What lines of the material hold the string "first"? Pull each of them out.
BEGIN Given material
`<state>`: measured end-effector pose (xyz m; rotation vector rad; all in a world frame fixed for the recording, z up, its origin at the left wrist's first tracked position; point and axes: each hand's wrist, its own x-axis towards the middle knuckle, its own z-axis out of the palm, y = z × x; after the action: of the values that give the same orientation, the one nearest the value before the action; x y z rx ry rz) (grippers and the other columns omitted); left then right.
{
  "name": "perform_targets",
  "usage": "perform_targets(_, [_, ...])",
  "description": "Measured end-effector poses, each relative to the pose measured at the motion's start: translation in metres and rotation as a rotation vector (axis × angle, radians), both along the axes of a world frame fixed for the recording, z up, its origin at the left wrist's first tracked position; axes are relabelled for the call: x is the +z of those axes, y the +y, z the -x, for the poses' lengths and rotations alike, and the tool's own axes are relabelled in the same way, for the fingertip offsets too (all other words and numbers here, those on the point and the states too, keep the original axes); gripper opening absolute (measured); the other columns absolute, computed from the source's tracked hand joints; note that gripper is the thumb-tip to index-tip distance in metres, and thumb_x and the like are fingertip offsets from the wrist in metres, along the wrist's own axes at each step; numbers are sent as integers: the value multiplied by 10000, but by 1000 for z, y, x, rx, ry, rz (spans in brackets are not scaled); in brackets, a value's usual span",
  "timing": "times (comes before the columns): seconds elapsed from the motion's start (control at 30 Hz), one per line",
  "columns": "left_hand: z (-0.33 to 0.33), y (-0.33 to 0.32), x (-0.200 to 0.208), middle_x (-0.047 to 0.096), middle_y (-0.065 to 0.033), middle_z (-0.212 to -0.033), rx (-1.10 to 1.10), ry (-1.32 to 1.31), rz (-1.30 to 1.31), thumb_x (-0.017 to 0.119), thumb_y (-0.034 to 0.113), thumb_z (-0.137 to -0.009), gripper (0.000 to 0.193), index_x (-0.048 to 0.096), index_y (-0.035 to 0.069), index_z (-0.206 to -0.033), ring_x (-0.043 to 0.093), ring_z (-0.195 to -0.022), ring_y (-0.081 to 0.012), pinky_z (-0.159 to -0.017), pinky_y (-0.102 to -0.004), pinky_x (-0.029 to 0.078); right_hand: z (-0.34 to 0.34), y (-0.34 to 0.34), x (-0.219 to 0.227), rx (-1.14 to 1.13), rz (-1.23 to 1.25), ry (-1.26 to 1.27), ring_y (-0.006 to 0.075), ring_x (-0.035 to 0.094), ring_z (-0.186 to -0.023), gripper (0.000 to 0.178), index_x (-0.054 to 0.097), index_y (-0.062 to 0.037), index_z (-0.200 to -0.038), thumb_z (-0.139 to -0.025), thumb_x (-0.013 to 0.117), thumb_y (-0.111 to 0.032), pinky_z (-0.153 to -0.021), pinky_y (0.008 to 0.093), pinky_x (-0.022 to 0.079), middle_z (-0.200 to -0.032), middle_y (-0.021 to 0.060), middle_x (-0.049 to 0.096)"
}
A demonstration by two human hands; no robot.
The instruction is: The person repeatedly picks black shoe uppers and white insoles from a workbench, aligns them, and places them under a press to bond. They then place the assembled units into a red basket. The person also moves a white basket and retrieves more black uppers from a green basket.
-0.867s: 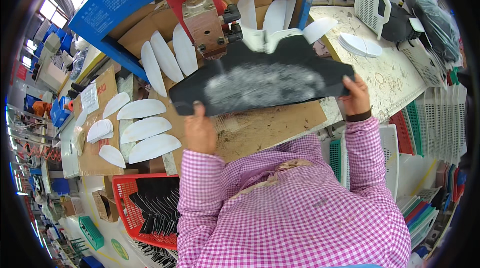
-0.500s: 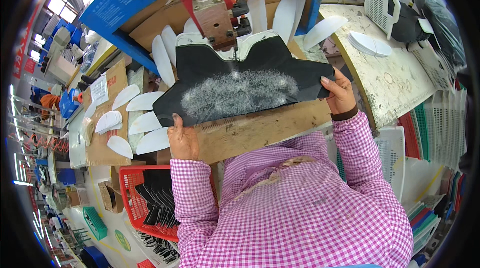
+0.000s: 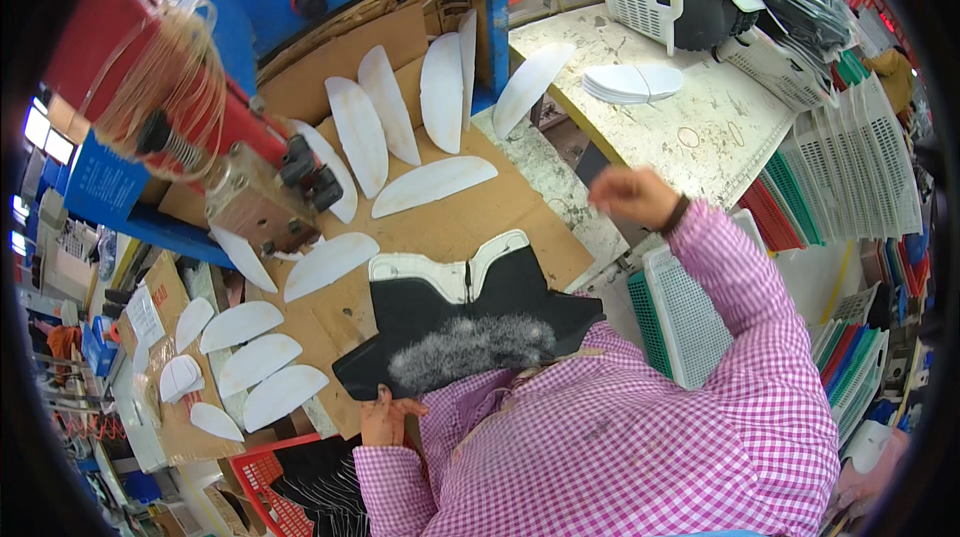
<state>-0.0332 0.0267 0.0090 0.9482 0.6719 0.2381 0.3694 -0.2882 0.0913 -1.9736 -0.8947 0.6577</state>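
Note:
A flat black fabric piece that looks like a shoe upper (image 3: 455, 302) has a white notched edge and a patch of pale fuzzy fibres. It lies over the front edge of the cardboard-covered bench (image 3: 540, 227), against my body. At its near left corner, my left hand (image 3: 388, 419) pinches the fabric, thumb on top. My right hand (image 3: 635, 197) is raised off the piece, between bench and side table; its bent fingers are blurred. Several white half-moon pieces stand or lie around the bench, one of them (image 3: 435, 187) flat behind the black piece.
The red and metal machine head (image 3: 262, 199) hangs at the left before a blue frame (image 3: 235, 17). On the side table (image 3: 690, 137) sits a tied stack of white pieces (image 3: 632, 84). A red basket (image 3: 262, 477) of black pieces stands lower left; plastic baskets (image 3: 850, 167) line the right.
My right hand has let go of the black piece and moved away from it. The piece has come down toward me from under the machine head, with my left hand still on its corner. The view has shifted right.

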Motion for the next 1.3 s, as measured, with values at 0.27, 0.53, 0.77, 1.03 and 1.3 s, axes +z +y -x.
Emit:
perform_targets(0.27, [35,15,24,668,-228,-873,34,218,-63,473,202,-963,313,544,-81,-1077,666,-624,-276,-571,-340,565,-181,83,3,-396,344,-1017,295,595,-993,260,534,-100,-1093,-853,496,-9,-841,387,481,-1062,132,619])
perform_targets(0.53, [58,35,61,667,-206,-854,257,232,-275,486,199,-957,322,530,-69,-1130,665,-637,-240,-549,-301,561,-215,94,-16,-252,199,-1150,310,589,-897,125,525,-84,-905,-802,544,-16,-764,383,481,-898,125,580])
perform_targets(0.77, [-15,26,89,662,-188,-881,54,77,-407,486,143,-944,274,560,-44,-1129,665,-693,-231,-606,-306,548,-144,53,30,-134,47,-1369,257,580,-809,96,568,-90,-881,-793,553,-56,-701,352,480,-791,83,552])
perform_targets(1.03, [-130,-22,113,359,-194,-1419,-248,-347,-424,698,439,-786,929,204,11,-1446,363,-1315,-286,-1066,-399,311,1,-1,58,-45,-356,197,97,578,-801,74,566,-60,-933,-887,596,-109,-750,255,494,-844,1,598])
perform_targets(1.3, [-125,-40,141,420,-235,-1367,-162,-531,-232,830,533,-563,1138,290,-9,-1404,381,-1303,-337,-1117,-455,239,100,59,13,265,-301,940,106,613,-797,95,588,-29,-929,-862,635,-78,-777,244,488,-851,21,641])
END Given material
__Response to this task__:
`<state>`: measured end-effector pose (xyz m; rotation vector rad; all in a world frame fixed for the recording, z up, its origin at the left wrist's first tracked position; point and axes: each hand's wrist, its own x-axis towards the middle knuckle, its own z-axis out of the palm, y = z × x; after the action: of the values that give the same orientation, the one nearest the value before the action; x y z rx ry rz) (grippers and the other columns omitted); left then right.
  "description": "Measured end-effector poses, each relative to the pose measured at the motion's start: translation in metres and rotation as a rotation vector (axis × angle, radians), both along the axes of a world frame fixed for the recording, z up, its origin at the left wrist's first tracked position; axes are relabelled for the call: x is the +z of those axes, y the +y, z the -x, for the poses' lengths and rotations alike, and the tool's own axes are relabelled in the same way, for the fingertip offsets too (all other words and numbers here, those on the point and the states too, keep the original axes); gripper opening absolute (measured); the other columns absolute, computed from the source's tracked hand joints; note that gripper is the thumb-tip to index-tip distance in metres, and thumb_x and the like are fingertip offsets from the wrist in metres, along the wrist's own axes at each step; numbers are sent as integers: the value multiplied by 10000, but by 1000 for z, y, x, rx, ry, rz (spans in brackets are not scaled); in brackets, a value's usual span",

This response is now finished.